Exercise aim: Quote exactly, and only, the lines of the material below from the line with "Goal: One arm" through the line with "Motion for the".

▬▬▬▬▬▬

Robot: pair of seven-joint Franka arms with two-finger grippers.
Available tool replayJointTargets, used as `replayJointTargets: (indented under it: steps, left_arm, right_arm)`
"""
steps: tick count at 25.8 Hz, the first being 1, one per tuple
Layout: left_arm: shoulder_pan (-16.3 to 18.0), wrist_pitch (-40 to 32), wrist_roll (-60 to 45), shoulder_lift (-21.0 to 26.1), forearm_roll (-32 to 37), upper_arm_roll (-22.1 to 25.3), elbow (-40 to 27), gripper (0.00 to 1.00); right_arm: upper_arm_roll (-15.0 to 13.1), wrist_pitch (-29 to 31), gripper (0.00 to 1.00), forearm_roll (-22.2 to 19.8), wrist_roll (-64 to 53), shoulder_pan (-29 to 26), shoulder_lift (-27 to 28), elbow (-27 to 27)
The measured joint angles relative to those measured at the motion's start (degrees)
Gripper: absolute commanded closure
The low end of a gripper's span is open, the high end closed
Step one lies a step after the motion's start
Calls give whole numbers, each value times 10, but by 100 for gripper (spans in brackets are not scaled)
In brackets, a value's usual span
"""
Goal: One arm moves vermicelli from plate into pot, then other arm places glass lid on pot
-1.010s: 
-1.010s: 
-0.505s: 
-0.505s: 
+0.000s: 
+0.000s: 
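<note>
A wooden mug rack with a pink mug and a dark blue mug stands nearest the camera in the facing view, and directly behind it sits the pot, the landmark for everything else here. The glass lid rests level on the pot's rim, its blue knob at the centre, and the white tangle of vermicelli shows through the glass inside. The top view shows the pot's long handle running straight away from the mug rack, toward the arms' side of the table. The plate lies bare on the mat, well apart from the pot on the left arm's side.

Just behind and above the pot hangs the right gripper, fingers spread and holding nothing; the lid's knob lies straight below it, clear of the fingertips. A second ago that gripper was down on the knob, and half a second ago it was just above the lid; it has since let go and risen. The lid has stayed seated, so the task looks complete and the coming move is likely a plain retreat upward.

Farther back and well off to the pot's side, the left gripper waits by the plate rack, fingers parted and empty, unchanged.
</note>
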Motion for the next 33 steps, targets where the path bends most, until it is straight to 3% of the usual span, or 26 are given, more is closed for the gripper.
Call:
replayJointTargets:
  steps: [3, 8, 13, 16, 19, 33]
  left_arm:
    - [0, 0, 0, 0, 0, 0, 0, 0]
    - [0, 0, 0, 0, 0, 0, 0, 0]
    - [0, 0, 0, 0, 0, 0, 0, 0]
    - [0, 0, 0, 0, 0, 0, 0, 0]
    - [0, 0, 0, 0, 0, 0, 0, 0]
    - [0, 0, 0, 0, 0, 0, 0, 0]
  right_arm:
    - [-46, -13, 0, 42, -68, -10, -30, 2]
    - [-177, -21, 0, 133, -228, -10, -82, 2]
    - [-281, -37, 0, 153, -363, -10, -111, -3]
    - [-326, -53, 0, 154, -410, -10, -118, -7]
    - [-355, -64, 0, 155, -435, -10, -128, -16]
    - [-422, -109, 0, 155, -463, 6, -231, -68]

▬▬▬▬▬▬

Answer area:
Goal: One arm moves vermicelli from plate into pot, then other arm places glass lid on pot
-1.010s: 
-1.010s: 
-0.505s: 
-0.505s: 
+0.000s: 
+0.000s: 
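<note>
A wooden mug rack with a pink mug and a dark blue mug stands nearest the camera in the facing view, and directly behind it sits the pot, the landmark for everything else here. The glass lid rests level on the pot's rim, its blue knob at the centre, and the white tangle of vermicelli shows through the glass inside. The top view shows the pot's long handle running straight away from the mug rack, toward the arms' side of the table. The plate lies bare on the mat, well apart from the pot on the left arm's side.

Just behind and above the pot hangs the right gripper, fingers spread and holding nothing; the lid's knob lies straight below it, clear of the fingertips. A second ago that gripper was down on the knob, and half a second ago it was just above the lid; it has since let go and risen. The lid has stayed seated, so the task looks complete and the coming move is likely a plain retreat upward.

Farther back and well off to the pot's side, the left gripper waits by the plate rack, fingers parted and empty, unchanged.
</note>
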Motion for the next 33 steps, targets where the path bends most, until it is straight to 3% of the usual span, or 26 are given, more is closed for the gripper.

With that, the exercise is done.